Copy the data exactly from the line that contains "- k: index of" through the line that contains "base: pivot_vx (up", keeping both end lines and leaving out everything else.

----- GIVEN MATERIAL -----

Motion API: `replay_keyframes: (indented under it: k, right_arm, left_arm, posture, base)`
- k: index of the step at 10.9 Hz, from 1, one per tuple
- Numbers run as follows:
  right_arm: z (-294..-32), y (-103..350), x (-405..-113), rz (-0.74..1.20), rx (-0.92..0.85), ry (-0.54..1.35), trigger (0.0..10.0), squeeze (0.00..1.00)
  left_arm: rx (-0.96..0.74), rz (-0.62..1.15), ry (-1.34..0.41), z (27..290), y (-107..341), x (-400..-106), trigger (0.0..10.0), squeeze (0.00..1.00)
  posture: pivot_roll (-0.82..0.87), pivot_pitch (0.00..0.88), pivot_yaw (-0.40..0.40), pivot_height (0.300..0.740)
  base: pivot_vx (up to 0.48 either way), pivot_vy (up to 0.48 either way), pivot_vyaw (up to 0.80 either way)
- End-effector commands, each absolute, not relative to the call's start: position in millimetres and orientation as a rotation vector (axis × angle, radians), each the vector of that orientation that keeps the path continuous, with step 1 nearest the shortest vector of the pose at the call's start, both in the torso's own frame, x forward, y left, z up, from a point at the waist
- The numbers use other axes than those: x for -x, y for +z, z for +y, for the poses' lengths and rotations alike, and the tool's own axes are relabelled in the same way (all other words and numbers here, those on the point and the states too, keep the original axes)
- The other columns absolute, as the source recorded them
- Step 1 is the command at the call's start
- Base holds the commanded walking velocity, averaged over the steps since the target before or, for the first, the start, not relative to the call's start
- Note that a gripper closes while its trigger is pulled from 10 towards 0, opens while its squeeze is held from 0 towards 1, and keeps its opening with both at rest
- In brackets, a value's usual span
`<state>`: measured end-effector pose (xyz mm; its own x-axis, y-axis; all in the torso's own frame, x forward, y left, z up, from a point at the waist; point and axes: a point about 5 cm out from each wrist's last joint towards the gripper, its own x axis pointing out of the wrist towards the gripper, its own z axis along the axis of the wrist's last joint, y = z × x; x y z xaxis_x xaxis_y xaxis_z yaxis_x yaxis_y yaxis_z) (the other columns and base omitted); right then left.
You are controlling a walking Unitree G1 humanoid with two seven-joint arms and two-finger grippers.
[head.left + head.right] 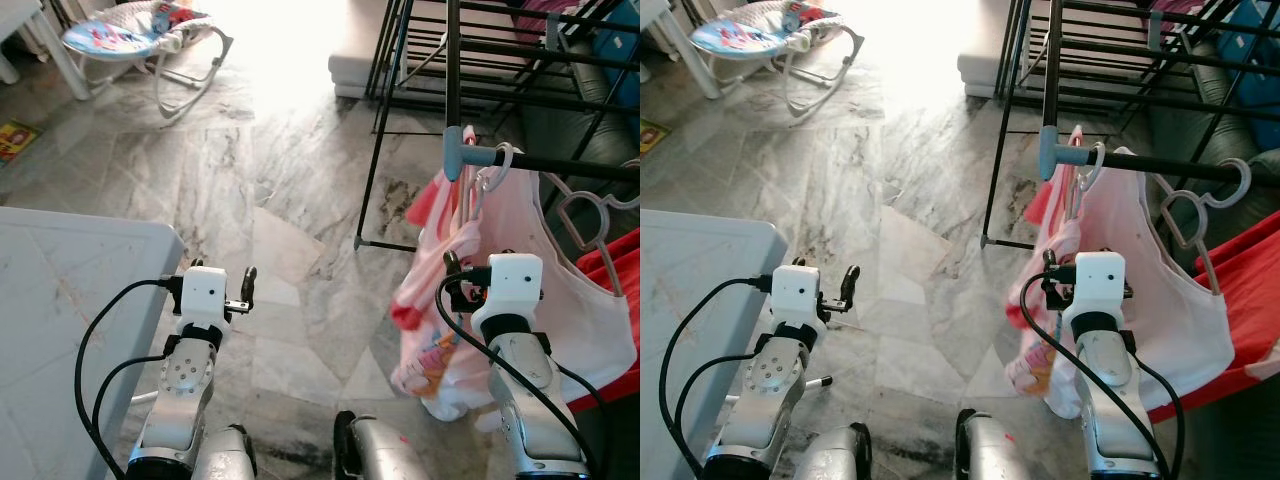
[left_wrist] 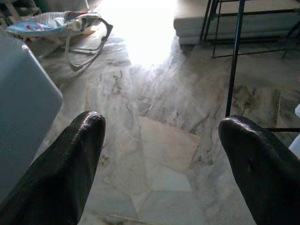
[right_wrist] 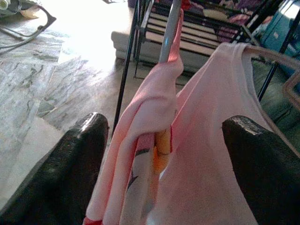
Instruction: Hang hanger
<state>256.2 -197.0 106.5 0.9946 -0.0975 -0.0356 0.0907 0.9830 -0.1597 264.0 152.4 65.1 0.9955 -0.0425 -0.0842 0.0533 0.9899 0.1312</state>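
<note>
Right gripper hangs spread wide, empty, just before the pink garment, whose hanger hooks over the black drying rack. Left gripper, also wide, hovers over marble floor beside the grey tabletop.

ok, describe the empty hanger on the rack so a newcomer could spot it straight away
Start at the black drying rack on the robot's right and follow its horizontal bar past the pale pink garment hanging in front of the right gripper. Just beyond hangs the empty hanger. Unlike its neighbour, it is bare pale plastic with a looped outline and carries no clothing.
</note>
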Motion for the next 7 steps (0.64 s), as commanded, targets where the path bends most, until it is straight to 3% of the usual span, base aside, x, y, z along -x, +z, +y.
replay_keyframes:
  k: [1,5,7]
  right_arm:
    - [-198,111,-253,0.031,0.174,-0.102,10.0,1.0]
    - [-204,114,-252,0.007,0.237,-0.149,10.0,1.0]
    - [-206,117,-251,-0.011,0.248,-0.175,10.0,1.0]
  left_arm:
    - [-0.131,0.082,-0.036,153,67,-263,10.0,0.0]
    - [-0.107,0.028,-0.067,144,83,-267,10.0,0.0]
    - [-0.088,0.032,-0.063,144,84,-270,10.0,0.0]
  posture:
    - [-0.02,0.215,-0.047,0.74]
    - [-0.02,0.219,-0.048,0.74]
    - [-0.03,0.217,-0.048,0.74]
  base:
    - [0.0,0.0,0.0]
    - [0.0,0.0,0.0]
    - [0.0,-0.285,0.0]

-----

● **YOUR SOLUTION**:
- k: index of the step at 10.9 Hz, from 1, one per tuple
- Numbers run as follows:
  right_arm: z (-294..-32), y (-103..350), x (-405..-113), rz (-0.74..1.20), rx (-0.92..0.85), ry (-0.54..1.35), trigger (0.0..10.0), squeeze (0.00..1.00)
  left_arm: rx (-0.96..0.74), rz (-0.62..1.15), ry (-1.34..0.41), z (27..290), y (-107..341), x (-400..-106), trigger (0.0..10.0), squeeze (0.00..1.00)
  posture: pivot_roll (-0.82..0.87), pivot_pitch (0.00..0.88), pivot_yaw (-0.40..0.40), pivot_height (0.300..0.740)
  base: pivot_vx (up to 0.48 either way), pivot_vy (up to 0.48 either way), pivot_vyaw (up to 0.80 either way)

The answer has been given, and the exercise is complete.